§ **Work item**: Only lines with the string "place" should be returned from the data below.

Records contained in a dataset
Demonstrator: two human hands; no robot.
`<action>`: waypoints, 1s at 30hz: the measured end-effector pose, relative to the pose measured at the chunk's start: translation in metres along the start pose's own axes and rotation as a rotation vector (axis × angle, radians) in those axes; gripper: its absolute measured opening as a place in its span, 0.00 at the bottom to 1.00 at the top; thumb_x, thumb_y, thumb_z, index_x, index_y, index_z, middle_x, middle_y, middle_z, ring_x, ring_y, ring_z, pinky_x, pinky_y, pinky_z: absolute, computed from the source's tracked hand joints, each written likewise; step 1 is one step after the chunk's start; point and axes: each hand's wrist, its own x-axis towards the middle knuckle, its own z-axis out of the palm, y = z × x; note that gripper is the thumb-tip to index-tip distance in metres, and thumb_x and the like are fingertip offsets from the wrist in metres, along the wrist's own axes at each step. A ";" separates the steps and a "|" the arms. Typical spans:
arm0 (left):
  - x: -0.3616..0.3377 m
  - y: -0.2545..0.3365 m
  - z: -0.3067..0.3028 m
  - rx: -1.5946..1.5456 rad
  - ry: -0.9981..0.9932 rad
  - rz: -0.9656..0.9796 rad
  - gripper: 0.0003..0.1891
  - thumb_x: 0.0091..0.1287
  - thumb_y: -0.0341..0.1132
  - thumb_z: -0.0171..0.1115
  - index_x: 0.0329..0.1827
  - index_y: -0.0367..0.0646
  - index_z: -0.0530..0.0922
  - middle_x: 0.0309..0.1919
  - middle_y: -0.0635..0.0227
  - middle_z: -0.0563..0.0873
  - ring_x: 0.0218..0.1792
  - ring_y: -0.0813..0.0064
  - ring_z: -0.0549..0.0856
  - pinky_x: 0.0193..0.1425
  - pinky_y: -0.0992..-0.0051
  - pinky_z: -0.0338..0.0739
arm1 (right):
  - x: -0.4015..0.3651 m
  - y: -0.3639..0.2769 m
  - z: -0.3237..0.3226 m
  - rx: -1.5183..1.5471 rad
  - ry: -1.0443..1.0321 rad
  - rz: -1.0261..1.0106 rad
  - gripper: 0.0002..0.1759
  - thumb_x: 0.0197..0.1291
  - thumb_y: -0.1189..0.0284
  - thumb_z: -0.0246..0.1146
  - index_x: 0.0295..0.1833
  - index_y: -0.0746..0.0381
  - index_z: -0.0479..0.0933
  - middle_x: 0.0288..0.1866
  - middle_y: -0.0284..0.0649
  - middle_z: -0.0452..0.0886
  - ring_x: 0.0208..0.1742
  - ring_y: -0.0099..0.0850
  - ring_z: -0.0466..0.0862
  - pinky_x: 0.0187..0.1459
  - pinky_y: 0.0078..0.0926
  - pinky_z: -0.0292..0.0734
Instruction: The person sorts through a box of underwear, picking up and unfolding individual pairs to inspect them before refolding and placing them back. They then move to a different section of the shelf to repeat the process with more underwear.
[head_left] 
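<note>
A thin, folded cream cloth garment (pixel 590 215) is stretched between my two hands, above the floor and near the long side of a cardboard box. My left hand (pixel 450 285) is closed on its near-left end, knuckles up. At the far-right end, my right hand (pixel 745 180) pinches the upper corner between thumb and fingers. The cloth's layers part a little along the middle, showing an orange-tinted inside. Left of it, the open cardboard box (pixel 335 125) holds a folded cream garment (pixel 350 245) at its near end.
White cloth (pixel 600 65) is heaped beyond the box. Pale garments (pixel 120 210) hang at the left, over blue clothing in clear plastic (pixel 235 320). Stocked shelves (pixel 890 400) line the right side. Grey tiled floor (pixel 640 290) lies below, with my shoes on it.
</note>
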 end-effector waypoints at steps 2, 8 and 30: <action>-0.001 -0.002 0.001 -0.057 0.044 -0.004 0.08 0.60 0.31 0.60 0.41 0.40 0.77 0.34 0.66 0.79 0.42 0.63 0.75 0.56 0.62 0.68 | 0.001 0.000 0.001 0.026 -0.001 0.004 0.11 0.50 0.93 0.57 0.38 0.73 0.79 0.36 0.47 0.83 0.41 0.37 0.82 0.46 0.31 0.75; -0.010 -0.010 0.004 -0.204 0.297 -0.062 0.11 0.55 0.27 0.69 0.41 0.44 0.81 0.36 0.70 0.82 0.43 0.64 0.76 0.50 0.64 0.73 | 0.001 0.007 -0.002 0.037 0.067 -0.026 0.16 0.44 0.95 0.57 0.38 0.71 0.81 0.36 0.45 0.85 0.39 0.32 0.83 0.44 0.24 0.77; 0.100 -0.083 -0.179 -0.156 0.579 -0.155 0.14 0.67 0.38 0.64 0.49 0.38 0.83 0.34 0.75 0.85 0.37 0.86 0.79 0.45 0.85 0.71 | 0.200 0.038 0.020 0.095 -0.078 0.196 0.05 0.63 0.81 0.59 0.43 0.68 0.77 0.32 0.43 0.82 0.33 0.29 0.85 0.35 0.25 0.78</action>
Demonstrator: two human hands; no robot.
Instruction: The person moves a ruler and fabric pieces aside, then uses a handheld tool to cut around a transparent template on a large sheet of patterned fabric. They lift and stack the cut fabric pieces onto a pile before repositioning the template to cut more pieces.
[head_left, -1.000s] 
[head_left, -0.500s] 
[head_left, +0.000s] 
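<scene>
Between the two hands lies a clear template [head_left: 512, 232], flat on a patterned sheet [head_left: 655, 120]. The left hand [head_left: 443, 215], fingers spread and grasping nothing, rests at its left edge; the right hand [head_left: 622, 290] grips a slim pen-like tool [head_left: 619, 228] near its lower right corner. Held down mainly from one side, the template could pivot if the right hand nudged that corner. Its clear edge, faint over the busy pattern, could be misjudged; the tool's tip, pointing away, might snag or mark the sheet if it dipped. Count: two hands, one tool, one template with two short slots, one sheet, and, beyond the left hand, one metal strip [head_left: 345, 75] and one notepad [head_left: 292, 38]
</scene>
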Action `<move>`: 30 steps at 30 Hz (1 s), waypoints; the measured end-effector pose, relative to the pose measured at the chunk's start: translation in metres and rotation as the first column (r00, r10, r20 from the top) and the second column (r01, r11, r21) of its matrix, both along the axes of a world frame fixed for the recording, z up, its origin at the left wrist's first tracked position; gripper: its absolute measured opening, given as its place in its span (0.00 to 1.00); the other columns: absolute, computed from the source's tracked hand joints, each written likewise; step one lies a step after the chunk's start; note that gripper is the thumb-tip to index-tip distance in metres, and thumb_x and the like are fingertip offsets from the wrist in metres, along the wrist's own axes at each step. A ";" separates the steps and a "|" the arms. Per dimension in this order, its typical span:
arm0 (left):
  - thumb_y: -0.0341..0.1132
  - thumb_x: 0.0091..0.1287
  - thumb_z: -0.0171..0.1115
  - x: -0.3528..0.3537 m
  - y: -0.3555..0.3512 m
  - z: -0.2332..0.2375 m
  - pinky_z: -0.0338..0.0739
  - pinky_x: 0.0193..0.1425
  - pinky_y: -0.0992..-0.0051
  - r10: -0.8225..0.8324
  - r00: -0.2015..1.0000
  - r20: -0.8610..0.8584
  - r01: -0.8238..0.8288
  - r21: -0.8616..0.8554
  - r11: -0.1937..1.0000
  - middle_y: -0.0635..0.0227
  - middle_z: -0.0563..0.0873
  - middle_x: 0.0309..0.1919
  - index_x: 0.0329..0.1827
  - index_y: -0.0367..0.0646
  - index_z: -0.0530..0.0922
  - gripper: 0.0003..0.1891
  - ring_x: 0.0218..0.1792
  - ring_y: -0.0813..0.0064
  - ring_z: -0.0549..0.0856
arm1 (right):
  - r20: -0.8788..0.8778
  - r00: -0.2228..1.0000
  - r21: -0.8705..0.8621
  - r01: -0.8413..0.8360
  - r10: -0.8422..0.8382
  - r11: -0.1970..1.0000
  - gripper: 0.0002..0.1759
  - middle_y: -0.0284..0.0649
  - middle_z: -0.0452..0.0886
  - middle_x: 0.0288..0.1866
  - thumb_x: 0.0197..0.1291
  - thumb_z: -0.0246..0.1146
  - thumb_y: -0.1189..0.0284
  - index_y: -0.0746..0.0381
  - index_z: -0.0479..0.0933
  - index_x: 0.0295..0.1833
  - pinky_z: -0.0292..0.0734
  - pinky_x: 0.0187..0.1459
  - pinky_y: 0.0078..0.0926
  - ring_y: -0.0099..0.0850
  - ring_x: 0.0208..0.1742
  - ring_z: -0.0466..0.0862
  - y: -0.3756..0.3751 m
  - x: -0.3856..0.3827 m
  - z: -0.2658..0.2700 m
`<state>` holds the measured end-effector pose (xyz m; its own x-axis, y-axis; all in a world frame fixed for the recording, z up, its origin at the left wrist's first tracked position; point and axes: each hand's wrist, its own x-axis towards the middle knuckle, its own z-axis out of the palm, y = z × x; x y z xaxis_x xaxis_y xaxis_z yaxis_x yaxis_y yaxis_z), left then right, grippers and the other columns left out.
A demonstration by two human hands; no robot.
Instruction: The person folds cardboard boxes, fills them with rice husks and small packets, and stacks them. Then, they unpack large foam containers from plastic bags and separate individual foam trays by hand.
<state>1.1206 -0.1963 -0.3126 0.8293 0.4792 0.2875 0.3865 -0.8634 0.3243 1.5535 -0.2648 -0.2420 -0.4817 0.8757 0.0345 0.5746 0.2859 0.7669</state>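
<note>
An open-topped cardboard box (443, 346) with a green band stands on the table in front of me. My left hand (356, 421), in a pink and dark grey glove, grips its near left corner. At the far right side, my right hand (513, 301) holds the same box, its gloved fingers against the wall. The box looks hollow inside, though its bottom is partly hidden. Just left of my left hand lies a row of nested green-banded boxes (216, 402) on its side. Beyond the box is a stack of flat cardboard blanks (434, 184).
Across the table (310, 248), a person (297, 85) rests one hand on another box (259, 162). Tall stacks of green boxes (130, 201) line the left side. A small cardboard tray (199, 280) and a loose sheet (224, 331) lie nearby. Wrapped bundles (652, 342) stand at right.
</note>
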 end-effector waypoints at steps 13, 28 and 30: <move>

§ **Your response**:
`<action>`: waypoints, 1s at 30hz: the measured end-effector pose, relative to the pose measured at the chunk's start: translation in metres along the start pose's own axes and rotation as a rotation vector (axis × angle, radians) in those axes; gripper: its absolute measured opening as a place in its span, 0.00 at the bottom to 1.00 at the top; thumb_x, thumb_y, thumb_z, index_x, index_y, index_z, middle_x, middle_y, middle_z, ring_x, ring_y, ring_z, pinky_x, pinky_y, pinky_z: absolute, computed from the source's tracked hand joints, each written likewise; step 1 is one step after the chunk's start; point and axes: each hand's wrist, its own x-axis towards the middle knuckle, its own z-axis out of the palm, y = z × x; note that gripper is the thumb-tip to index-tip distance in metres, and thumb_x and the like are fingertip offsets from the wrist in metres, along the wrist's own axes at each step. A ";" separates the steps and a "|" the arms. Typical spans:
Action `<move>`: 30 steps at 30 Hz (1 s), waypoints; the measured end-effector pose, relative to the pose measured at the chunk's start: translation in metres and rotation as the first column (r00, r10, r20 from the top) and the second column (r01, r11, r21) of its matrix, both along the axes of a world frame fixed for the recording, z up, its origin at the left wrist's first tracked position; gripper: its absolute measured opening, given as its place in its span (0.00 to 1.00); the other columns: absolute, computed from the source's tracked hand joints, each written likewise; step one lies a step after the chunk's start; note that gripper is the thumb-tip to index-tip distance in metres, and thumb_x and the like are fingertip offsets from the wrist in metres, along the wrist's own axes at each step. A ";" separates the steps and a "|" the arms. Per dimension in this order, its typical span:

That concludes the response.